TASK DETAILS = Please copy, character for character, each line from the beginning of the listing to the line containing "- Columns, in", including both.

DATA PROVIDED =

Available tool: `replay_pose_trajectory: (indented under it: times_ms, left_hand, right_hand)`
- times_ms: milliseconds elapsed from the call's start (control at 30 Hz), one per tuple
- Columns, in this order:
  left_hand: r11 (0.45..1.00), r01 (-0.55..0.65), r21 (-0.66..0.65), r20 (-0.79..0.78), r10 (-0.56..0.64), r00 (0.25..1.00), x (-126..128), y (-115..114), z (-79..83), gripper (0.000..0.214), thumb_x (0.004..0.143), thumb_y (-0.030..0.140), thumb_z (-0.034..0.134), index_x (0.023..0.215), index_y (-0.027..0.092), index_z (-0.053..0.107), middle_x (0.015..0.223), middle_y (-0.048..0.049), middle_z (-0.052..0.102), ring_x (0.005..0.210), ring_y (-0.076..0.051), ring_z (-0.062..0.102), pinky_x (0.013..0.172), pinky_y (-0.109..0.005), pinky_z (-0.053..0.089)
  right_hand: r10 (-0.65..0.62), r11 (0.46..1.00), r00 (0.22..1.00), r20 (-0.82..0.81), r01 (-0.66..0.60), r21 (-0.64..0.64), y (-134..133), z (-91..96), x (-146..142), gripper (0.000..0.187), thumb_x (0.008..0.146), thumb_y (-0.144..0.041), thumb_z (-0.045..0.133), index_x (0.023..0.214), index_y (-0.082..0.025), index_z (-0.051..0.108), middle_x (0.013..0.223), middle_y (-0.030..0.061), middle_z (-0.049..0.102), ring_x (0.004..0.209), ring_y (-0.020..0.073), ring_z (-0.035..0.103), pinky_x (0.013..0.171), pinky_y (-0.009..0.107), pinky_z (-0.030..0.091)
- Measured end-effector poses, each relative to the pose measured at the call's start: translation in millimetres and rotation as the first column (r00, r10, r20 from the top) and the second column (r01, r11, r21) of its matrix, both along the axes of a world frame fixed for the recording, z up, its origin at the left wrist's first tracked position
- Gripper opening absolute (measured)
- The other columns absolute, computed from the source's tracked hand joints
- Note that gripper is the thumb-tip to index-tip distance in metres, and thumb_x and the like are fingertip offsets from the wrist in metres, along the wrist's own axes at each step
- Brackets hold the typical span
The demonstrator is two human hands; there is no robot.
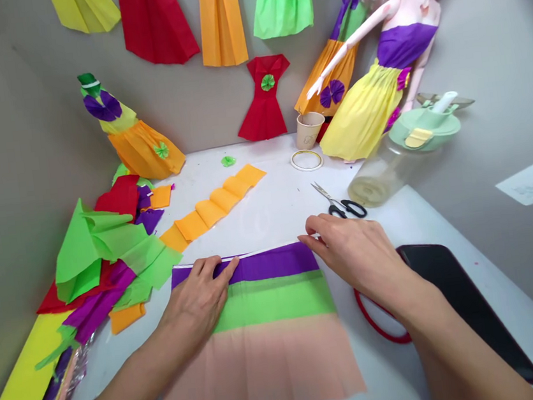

RESPONSE BELOW =
Available tool: `replay_pose_trajectory: (indented under it: times_ms, left_hand, right_hand)`
- times_ms: milliseconds elapsed from the call's start (control at 30 Hz), one per tuple
- Columns, in this order:

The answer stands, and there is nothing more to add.